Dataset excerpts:
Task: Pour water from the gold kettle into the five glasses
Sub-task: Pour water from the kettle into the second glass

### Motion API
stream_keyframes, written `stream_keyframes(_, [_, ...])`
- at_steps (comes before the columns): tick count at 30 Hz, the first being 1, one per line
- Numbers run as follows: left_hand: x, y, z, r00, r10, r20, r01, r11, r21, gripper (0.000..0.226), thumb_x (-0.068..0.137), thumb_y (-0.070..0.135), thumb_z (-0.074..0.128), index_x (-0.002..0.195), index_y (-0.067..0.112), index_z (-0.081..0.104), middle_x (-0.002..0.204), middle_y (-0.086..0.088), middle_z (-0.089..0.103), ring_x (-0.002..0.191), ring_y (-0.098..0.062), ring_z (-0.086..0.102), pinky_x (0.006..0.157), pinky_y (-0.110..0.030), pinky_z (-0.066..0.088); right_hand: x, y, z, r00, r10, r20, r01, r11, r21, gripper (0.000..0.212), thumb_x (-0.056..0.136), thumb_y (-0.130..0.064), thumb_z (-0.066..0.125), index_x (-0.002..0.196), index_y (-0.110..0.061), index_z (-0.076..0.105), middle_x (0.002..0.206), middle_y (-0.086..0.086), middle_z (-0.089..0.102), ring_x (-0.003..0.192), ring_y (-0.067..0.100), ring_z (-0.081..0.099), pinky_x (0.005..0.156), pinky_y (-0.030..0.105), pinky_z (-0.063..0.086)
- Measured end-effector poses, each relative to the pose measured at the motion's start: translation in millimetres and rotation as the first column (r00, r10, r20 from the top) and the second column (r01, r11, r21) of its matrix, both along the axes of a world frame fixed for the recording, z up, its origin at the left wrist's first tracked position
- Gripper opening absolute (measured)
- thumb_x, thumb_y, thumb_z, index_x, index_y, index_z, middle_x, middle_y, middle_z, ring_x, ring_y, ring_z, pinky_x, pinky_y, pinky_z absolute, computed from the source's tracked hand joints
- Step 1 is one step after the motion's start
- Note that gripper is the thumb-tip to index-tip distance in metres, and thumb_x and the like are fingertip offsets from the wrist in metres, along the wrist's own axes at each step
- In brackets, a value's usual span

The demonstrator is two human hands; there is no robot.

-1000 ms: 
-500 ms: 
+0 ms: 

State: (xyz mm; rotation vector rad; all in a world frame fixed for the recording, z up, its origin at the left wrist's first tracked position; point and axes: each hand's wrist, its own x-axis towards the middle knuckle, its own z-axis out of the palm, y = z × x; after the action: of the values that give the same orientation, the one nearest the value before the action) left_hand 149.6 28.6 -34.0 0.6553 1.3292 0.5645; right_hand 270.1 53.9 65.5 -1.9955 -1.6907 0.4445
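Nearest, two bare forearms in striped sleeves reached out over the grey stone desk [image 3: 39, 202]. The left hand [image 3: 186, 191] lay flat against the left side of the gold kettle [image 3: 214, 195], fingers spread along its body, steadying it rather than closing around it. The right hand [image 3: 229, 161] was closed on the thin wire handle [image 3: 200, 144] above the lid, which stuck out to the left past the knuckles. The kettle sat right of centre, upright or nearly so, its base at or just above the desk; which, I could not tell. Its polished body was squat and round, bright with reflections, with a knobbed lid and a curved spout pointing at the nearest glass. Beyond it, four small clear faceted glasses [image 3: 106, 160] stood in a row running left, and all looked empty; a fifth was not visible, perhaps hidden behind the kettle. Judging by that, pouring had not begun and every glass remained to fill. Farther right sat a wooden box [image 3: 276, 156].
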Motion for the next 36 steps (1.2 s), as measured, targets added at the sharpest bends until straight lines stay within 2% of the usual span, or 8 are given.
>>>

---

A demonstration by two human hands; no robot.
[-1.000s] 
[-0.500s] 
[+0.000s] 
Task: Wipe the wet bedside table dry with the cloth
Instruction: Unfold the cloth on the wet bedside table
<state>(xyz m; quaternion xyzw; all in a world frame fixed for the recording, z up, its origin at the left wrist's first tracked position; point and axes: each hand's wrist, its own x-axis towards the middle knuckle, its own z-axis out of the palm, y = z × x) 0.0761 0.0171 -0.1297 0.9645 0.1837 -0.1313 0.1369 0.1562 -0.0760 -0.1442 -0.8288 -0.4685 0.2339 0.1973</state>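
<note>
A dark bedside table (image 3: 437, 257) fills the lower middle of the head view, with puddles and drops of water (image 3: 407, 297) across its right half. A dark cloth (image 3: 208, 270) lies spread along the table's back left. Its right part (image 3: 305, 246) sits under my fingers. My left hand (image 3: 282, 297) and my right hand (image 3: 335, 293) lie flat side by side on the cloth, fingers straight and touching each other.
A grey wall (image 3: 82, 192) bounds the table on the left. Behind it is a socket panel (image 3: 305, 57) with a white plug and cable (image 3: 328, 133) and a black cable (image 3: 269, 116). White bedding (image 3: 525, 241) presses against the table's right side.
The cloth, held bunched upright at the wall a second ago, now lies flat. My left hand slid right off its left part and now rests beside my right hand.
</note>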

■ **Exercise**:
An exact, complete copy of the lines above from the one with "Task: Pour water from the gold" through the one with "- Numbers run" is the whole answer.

■ **Response for this exercise**:
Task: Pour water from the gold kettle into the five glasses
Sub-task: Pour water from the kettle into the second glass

### Motion API
stream_keyframes, written `stream_keyframes(_, [_, ...])`
- at_steps (comes before the columns): tick count at 30 Hz, the first being 1, one per line
- Numbers run as follows: left_hand: x, y, z, r00, r10, r20, r01, r11, r21, gripper (0.000..0.226), thumb_x (-0.068..0.137), thumb_y (-0.070..0.135), thumb_z (-0.074..0.128), index_x (-0.002..0.195), index_y (-0.067..0.112), index_z (-0.081..0.104), middle_x (-0.002..0.204), middle_y (-0.086..0.088), middle_z (-0.089..0.103), ring_x (-0.002..0.191), ring_y (-0.098..0.062), ring_z (-0.086..0.102), pinky_x (0.006..0.157), pinky_y (-0.110..0.030), pinky_z (-0.066..0.088); right_hand: x, y, z, r00, r10, r20, r01, r11, r21, gripper (0.000..0.212), thumb_x (-0.056..0.136), thumb_y (-0.130..0.064), thumb_z (-0.066..0.125), index_x (-0.002..0.196), index_y (-0.110..0.061), index_z (-0.076..0.105), middle_x (0.002..0.206), middle_y (-0.086..0.086), middle_z (-0.089..0.102), ring_x (-0.003..0.192), ring_y (-0.067..0.100), ring_z (-0.081..0.099), pinky_x (0.005..0.156), pinky_y (-0.030..0.105), pinky_z (-0.063..0.086)

No further answer is expected.